The lines from the start of the records through the one containing "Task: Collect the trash" are to be transcribed exactly, and nothing else.

───── PROVIDED RECORDS

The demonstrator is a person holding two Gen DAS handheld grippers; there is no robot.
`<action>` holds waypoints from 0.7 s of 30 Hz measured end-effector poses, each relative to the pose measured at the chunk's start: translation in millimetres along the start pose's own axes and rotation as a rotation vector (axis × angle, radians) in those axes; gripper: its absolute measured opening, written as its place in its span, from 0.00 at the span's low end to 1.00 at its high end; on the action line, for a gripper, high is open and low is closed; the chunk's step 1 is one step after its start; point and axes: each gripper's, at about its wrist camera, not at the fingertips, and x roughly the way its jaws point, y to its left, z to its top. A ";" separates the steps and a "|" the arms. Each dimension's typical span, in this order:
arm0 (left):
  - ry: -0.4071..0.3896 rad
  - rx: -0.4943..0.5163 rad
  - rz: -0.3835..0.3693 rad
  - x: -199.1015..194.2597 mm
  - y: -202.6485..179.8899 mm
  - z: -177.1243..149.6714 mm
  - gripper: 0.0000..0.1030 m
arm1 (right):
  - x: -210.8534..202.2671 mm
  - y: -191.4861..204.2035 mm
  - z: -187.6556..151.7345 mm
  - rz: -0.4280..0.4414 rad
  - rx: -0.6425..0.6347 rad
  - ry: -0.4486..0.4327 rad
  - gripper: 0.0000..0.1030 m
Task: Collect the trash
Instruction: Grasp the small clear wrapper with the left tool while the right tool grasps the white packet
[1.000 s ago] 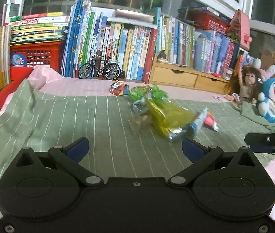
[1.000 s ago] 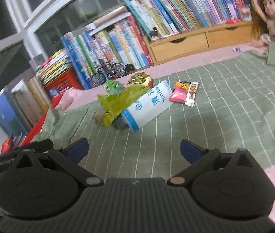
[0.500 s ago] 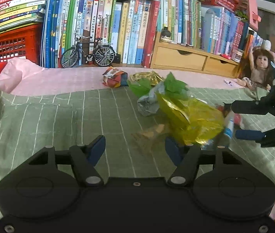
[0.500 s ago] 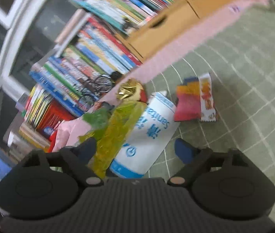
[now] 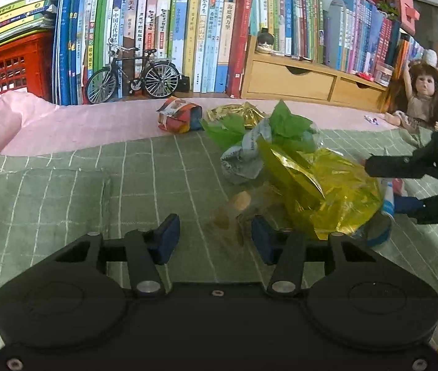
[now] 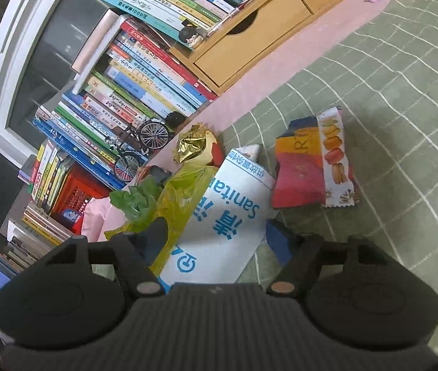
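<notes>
A pile of trash lies on the green checked cloth [image 5: 64,191]: a yellow plastic bag [image 5: 327,185], a green bag [image 5: 287,123], a grey crumpled wrapper [image 5: 243,160], gold foil [image 6: 192,147] and a white-and-blue pack [image 6: 225,222]. A red macaron wrapper [image 6: 311,167] lies beside the pack. My left gripper [image 5: 214,239] is closing around a clear brownish wrapper [image 5: 234,213], its pads still apart from it. My right gripper [image 6: 217,238] is closing with the pack and the yellow bag's edge between its jaws; the pads do not visibly press.
A colourful snack wrapper [image 5: 178,117] sits on the pink sheet [image 5: 64,123] behind the pile. Behind that stand rows of books [image 5: 188,31], a toy bicycle [image 5: 132,74], a wooden drawer unit [image 5: 290,80] and a red crate [image 5: 9,68]. A doll [image 5: 416,95] sits at the right.
Both grippers came forward and down to the trash pile and their jaws narrowed. The right wrist view rolled, and the right gripper now straddles the white-and-blue pack.
</notes>
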 end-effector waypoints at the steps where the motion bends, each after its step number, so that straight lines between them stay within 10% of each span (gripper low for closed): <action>1: -0.001 -0.008 -0.002 1.5 0.4 1.4 0.47 | 0.6 -0.1 0.4 0.001 -0.005 -0.003 0.71; 21: -0.014 -0.061 -0.016 0.4 2.3 3.1 0.24 | -14.6 -6.4 -1.9 0.020 -0.035 -0.031 0.46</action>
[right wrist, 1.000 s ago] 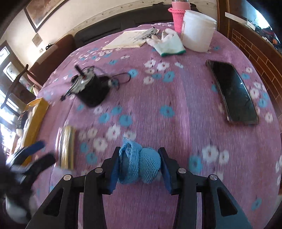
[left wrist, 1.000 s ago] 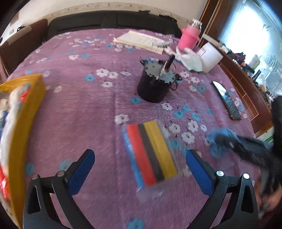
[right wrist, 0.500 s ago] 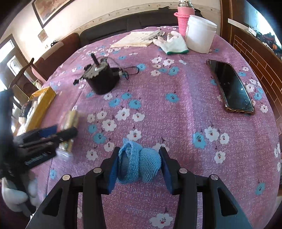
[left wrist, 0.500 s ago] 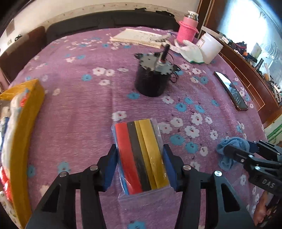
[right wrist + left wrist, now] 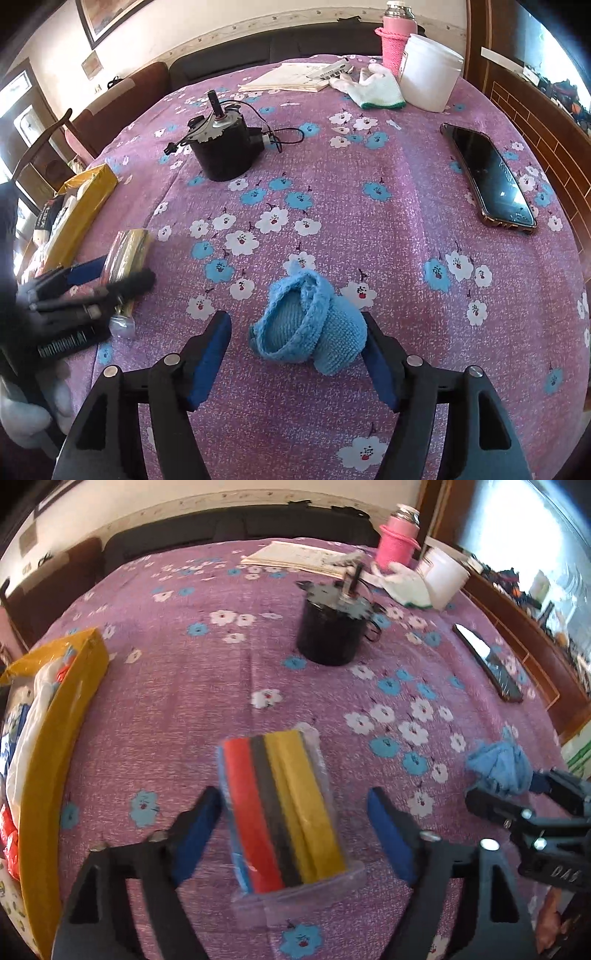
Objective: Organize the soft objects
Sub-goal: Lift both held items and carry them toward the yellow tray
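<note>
Both sets of jaws have sprung apart since half a second ago, when each was clamped on its item! The left gripper (image 5: 295,823) now stands wide open around the striped cloth pack (image 5: 282,812), which lies flat in its clear sleeve on the purple floral table (image 5: 184,686), pads clear of it on either side. The right gripper (image 5: 297,350) is open too, and the blue knitted piece (image 5: 308,325) sits on the table between its pads, the right pad just beside it. So neither soft item is held. The yellow box (image 5: 51,731) at the far left already has soft things in it, and my read is these two haven't been sorted yet; a white glove (image 5: 373,88) waits far back as well.
</note>
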The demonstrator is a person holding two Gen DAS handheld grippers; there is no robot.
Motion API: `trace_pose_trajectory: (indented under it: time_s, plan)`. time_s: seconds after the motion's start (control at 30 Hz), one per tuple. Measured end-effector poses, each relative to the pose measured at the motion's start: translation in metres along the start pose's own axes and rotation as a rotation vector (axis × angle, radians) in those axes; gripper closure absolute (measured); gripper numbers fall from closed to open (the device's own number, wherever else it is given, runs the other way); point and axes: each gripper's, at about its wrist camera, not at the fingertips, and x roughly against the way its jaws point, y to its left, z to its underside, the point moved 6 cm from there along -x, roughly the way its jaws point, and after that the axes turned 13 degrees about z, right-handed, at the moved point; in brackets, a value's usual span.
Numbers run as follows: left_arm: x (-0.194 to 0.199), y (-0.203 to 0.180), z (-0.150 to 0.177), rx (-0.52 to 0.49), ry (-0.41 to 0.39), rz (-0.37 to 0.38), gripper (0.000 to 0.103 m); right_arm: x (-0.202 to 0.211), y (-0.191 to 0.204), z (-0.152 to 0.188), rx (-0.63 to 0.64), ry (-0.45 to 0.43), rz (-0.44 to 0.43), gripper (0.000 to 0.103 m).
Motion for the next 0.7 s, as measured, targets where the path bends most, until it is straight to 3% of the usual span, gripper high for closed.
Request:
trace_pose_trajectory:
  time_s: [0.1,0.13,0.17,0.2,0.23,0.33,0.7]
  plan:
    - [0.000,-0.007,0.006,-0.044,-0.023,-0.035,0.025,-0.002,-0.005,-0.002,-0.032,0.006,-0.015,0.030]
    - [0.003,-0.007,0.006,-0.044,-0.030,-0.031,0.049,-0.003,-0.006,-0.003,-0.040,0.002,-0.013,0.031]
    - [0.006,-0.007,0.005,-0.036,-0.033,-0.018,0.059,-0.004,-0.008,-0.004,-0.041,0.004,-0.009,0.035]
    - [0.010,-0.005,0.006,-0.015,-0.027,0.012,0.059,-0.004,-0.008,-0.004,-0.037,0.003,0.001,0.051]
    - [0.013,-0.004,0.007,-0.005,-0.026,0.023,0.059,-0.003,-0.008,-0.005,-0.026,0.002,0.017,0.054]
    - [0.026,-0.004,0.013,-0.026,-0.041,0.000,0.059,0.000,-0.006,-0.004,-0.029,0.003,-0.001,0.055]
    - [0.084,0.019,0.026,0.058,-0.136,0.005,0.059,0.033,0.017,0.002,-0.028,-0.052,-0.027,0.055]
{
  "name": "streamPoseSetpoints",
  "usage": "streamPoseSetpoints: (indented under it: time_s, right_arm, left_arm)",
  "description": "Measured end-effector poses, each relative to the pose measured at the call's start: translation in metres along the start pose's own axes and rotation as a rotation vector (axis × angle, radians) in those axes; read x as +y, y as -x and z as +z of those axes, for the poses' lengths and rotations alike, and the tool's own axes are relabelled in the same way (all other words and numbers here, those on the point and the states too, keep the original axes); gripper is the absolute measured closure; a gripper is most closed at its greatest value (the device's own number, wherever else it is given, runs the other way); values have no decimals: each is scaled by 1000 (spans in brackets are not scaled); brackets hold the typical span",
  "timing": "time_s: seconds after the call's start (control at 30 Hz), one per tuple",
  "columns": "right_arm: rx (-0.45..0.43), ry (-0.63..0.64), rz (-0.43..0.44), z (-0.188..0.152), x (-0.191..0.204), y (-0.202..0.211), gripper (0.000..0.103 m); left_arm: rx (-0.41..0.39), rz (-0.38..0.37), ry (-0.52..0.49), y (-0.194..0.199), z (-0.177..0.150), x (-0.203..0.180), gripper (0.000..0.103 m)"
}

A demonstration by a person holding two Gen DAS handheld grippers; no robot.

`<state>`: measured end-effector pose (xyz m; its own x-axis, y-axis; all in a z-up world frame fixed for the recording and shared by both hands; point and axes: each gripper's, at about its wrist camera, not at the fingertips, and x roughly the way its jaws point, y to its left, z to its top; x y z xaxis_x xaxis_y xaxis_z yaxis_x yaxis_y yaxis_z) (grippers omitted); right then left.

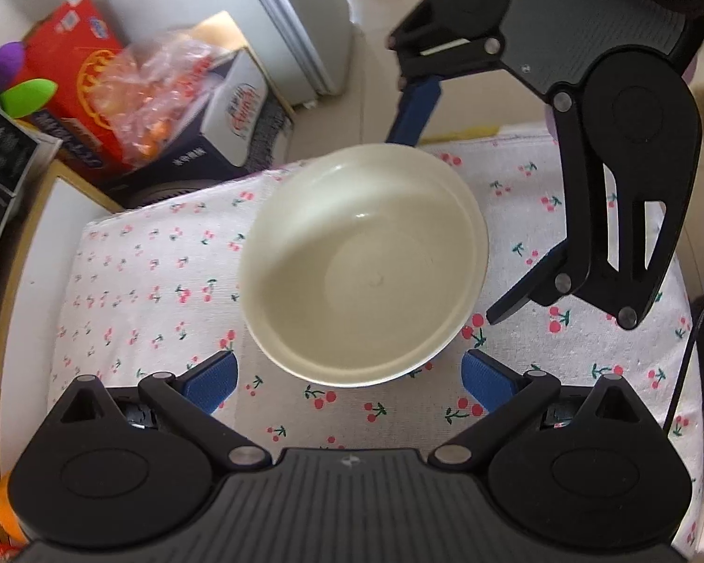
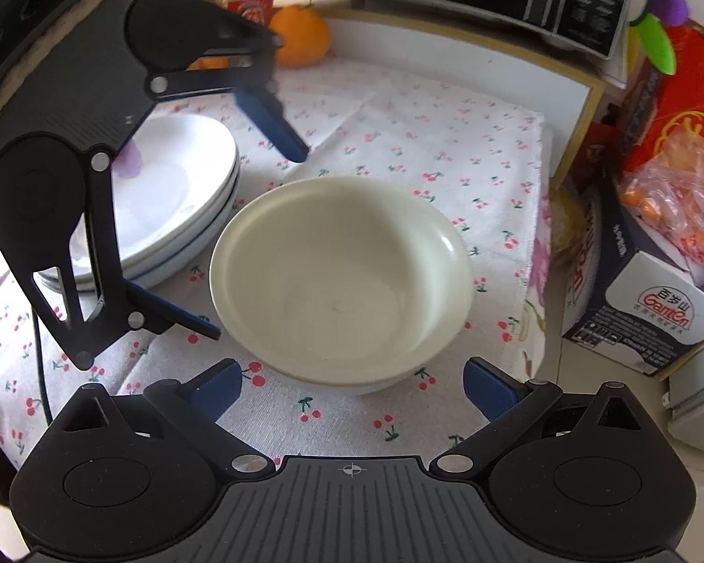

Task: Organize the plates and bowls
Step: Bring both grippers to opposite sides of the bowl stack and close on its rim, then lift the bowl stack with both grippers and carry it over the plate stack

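Both the left gripper (image 1: 349,382) and the right gripper (image 2: 352,382) are released around the bowl (image 1: 363,265) at frame centre; a clumsy grasp could knock the plates (image 2: 164,206) at left.

We see a cream bowl (image 1: 363,265) resting on the cherry-print cloth (image 1: 155,281) that covers the surface. Our left tool (image 1: 349,382) hovers just short of the bowl's near rim, blue pads spread wide. The right tool (image 1: 450,216) reaches in from the far right corner, jaws wide apart around the bowl's far right side. Beyond the far left edge stand a red box (image 1: 77,75) and a crinkled plastic bag (image 1: 159,89).
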<state>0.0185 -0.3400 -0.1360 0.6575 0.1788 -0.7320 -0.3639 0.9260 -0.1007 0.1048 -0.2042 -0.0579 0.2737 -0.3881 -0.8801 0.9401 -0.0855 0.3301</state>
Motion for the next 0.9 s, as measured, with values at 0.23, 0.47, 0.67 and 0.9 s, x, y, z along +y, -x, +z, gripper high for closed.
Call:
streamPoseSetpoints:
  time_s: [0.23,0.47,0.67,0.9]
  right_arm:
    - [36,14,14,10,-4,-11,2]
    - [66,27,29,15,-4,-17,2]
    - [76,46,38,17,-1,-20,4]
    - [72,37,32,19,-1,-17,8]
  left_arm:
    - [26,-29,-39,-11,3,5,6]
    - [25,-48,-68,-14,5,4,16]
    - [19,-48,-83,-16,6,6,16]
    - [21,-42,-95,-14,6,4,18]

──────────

» SOLUTION TO THIS PROBLEM:
The demonstrator is a person holding two Gen DAS handheld grippers; there is no robot.
`<action>` holds waypoints from 0.7 s of 30 Hz measured end-effector poses, each relative to the pose measured at the chunk's start: translation in millimetres along the start pose's own axes and rotation as a rotation vector (axis × angle, radians) in those axes; gripper: its absolute measured opening, written as its place in its span, from 0.00 at the span's low end to 1.00 at its high end; on the action line, for a gripper, high is open and low is closed; the chunk's step 1 is one step after its start; point and axes: each gripper's, at about its wrist camera, not at the fingertips, and x roughly the way its jaws point, y to its left, z to its top. A ";" separates the steps and a "|" the arms. Each dimension's typical span, in this order:
arm0 (left):
  - ry: -0.4071..0.3896 rad
  - rx: -0.4943..0.5163 rad
  - rz: -0.3835..0.3693 rad
  - x: -199.1015..194.2597 mm
  - y: -202.6485..179.8899 mm
  - z: -177.1243..149.6714 mm
  - gripper: 0.0000..0.1030 m
arm1 (right):
  - x: -210.8534..202.2671 mm
  - y: -191.4861..204.2035 mm
  - z: -187.6556..151.7345 mm
  - rz: -0.4280..0.4414 rad
  - rx: -0.6425..0.6347 rad
  - ry: -0.4486..0.4327 rad
  - gripper: 0.0000..0.1030 m
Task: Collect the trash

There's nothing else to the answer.